*RECORDS FOR THE EXERCISE*
+===+

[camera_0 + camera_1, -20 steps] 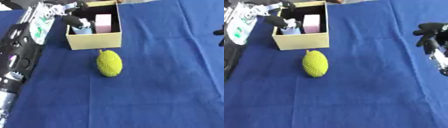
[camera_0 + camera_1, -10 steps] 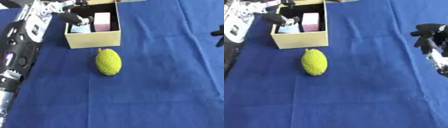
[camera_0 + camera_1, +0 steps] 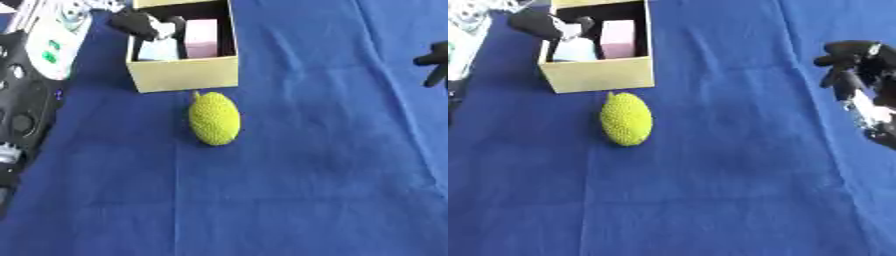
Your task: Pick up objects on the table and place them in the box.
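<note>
- Blue cloth [image 3: 289, 200] covers the tabletop from the near edge to the far edge, and the near half carries nothing.
- A yellow-green, bumpy, egg-shaped fruit [image 3: 214, 118] lies on the cloth around the middle, its stem end pointing at the box; it sits just in front of the box's near wall, close to it but apparently not touching, and no hand touches it.
- The right hand [image 3: 852, 62] hangs at the right edge, level with the fruit and well apart from it; its dark fingers look curled and hold nothing.
- The left arm [image 3: 35, 85], black with a white panel, runs up the left edge toward the far left corner.
- A tan cardboard box [image 3: 185, 75] stands open just beyond the fruit, with a pink block [image 3: 202, 44] and a pale blue thing [image 3: 158, 50] already inside.
- The left hand [image 3: 140, 24] sits at the box's far-left rim, above the pale blue thing; whether its fingers grasp that thing or have let go cannot be told from either view.
- Judged from this layout, the step in hand is a drop into the box by the left hand, with the fruit the one piece left on the cloth.
- The next move likely calls for a hand to come down over the fruit, wrap its rounded body, lift it clear of the near wall and set it in the space left beside the pink block.
</note>
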Controlling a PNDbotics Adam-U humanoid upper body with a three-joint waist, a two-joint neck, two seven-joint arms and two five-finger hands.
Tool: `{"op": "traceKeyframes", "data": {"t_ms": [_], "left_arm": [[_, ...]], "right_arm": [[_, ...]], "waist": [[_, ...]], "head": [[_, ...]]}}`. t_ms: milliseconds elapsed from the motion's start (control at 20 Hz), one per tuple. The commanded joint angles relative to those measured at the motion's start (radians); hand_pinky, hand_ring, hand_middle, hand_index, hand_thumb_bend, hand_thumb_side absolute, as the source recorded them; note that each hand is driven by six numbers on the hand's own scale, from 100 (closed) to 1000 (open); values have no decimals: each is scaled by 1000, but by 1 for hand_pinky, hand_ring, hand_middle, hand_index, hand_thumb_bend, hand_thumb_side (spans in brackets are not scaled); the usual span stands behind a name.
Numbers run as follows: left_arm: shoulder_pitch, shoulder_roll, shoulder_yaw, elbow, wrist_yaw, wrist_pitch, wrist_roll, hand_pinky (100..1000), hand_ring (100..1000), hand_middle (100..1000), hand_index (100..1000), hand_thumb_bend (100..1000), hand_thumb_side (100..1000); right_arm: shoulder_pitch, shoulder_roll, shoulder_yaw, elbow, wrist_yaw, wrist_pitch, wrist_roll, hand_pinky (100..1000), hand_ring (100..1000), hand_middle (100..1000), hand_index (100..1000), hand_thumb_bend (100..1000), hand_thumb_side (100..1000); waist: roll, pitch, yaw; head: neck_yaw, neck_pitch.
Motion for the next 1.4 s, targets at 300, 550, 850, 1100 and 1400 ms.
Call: {"op": "traceKeyframes", "data": {"t_ms": [300, 550, 850, 1100, 1400], "left_arm": [[90, 142, -92, -219, 127, -112, -65, 905, 849, 740, 878, 298, 458], [150, 195, -140, -344, 171, -94, -126, 905, 856, 763, 887, 306, 490], [182, 210, -175, -492, 139, -33, -186, 914, 874, 793, 905, 354, 456], [213, 205, -174, -605, 83, 39, -244, 913, 880, 803, 919, 361, 447], [215, 145, -191, -601, 2, 169, -251, 892, 871, 805, 937, 341, 409]], "right_arm": [[-7, -25, -18, -15, -7, -9, -11, 1000, 817, 505, 827, 100, 523], [-16, -35, -21, -15, -12, -24, -15, 1000, 818, 506, 827, 100, 524], [-12, -34, -25, -15, -10, -34, -22, 1000, 819, 506, 827, 100, 525], [-5, -28, -26, -15, -3, -32, -22, 1000, 819, 505, 827, 100, 525], [2, -18, -22, -15, 6, -23, -16, 1000, 819, 504, 827, 100, 524]], "waist": [[-10, -29, 5], [-10, -27, 9], [-15, -24, 12], [-19, -20, 17], [-19, -18, 24]], "head": [[-18, -2], [-18, 0], [-4, -5], [-1, -10], [-3, -15]]}}
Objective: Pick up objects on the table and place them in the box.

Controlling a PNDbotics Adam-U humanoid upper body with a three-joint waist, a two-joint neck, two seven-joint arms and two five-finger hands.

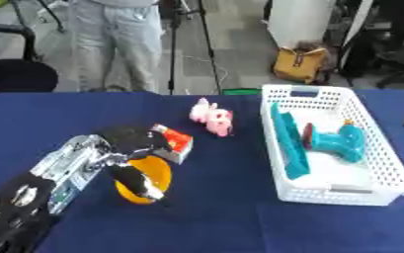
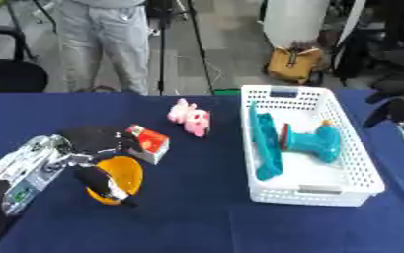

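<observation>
In the left eye view, the robot is working on the picking stage: its left hand (image 1: 129,150) is coming in from the lower left of the blue table (image 1: 222,217) and closing over an orange bowl (image 1: 149,184) that is sitting tilted near the table's left-centre. The fingers are curling over the bowl's rim, with the thumb reaching down across its open face, so the hand appears to be taking hold of the bowl, though whether the grip is complete is hard to say. Just beside the hand, touching or nearly touching its fingers, a small red and white box (image 1: 176,142) is lying. A pink toy (image 1: 213,117) is sitting farther back, apart from both. The white basket (image 1: 388,168) is standing well to the right, already holding a teal toy drill (image 1: 342,141) and a long teal piece (image 1: 288,143) leaning along its left wall.

In the right eye view, the right hand (image 2: 397,114) is showing at the right edge beyond the basket, touching nothing; its fingers seem to be bent, but how far cannot be told. The next move probably calls for lifting the bowl without dragging the little box along, then carrying it across to the basket.
</observation>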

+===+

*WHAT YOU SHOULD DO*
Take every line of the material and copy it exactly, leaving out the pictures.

*TASK RESPONSE*
[camera_0 + camera_1, -20 steps] 
[camera_0 + camera_1, -10 steps] 
[camera_0 + camera_1, +0 steps] 
Your task: Pick up objects on the table and place them in the box.
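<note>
- Blue cloth [image 3: 289, 200] covers the tabletop from the near edge to the far edge, and the near half carries nothing.
- A yellow-green, bumpy, egg-shaped fruit [image 3: 214, 118] lies on the cloth around the middle, its stem end pointing at the box; it sits just in front of the box's near wall, close to it but apparently not touching, and no hand touches it.
- The right hand [image 3: 852, 62] hangs at the right edge, level with the fruit and well apart from it; its dark fingers look curled and hold nothing.
- The left arm [image 3: 35, 85], black with a white panel, runs up the left edge toward the far left corner.
- A tan cardboard box [image 3: 185, 75] stands open just beyond the fruit, with a pink block [image 3: 202, 44] and a pale blue thing [image 3: 158, 50] already inside.
- The left hand [image 3: 140, 24] sits at the box's far-left rim, above the pale blue thing; whether its fingers grasp that thing or have let go cannot be told from either view.
- Judged from this layout, the step in hand is a drop into the box by the left hand, with the fruit the one piece left on the cloth.
- The next move likely calls for a hand to come down over the fruit, wrap its rounded body, lift it clear of the near wall and set it in the space left beside the pink block.
</note>
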Controlling a PNDbotics Adam-U humanoid upper body with a three-joint waist, a two-joint neck, two seven-joint arms and two five-finger hands.
Tool: `{"op": "traceKeyframes", "data": {"t_ms": [_], "left_arm": [[_, ...]], "right_arm": [[_, ...]], "waist": [[_, ...]], "head": [[_, ...]]}}`. t_ms: milliseconds elapsed from the motion's start (control at 20 Hz), one per tuple. The commanded joint angles relative to those measured at the motion's start (radians); hand_pinky, hand_ring, hand_middle, hand_index, hand_thumb_bend, hand_thumb_side absolute, as the source recorded them; note that each hand is driven by six numbers on the hand's own scale, from 100 (closed) to 1000 (open); values have no decimals: each is scaled by 1000, but by 1 for hand_pinky, hand_ring, hand_middle, hand_index, hand_thumb_bend, hand_thumb_side (spans in brackets are not scaled); the usual span stands behind a name.
Numbers run as follows: left_arm: shoulder_pitch, shoulder_roll, shoulder_yaw, elbow, wrist_yaw, wrist_pitch, wrist_roll, hand_pinky (100..1000), hand_ring (100..1000), hand_middle (100..1000), hand_index (100..1000), hand_thumb_bend (100..1000), hand_thumb_side (100..1000); right_arm: shoulder_pitch, shoulder_roll, shoulder_yaw, elbow, wrist_yaw, wrist_pitch, wrist_roll, hand_pinky (100..1000), hand_ring (100..1000), hand_middle (100..1000), hand_index (100..1000), hand_thumb_bend (100..1000), hand_thumb_side (100..1000); waist: roll, pitch, yaw; head: neck_yaw, neck_pitch.
Motion for the next 1.4 s, targets at 300, 550, 850, 1100 and 1400 ms.
Call: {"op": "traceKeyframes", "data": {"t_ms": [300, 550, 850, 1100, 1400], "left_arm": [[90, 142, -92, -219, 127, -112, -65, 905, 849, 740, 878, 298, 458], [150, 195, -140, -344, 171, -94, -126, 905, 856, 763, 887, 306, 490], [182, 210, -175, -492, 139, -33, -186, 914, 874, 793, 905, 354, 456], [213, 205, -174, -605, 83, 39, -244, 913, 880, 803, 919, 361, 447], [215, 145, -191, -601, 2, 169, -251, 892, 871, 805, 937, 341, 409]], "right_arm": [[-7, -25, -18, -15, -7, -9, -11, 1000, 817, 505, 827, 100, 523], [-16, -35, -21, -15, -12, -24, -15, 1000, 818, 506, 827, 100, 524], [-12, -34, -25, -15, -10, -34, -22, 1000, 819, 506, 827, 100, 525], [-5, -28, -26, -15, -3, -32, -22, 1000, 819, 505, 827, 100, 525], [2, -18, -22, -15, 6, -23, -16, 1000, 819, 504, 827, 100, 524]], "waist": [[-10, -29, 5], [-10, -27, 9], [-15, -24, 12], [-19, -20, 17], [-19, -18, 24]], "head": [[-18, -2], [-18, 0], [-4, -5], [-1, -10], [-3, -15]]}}
Objective: Pick up objects on the table and place them in the box.

Controlling a PNDbotics Adam-U humanoid upper body with a three-joint waist, a two-joint neck, two seven-joint arms and two five-finger hands.


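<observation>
In the left eye view, the robot is working on the picking stage: its left hand (image 1: 129,150) is coming in from the lower left of the blue table (image 1: 222,217) and closing over an orange bowl (image 1: 149,184) that is sitting tilted near the table's left-centre. The fingers are curling over the bowl's rim, with the thumb reaching down across its open face, so the hand appears to be taking hold of the bowl, though whether the grip is complete is hard to say. Just beside the hand, touching or nearly touching its fingers, a small red and white box (image 1: 176,142) is lying. A pink toy (image 1: 213,117) is sitting farther back, apart from both. The white basket (image 1: 388,168) is standing well to the right, already holding a teal toy drill (image 1: 342,141) and a long teal piece (image 1: 288,143) leaning along its left wall.

In the right eye view, the right hand (image 2: 397,114) is showing at the right edge beyond the basket, touching nothing; its fingers seem to be bent, but how far cannot be told. The next move probably calls for lifting the bowl without dragging the little box along, then carrying it across to the basket.
</observation>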

The full answer has been given.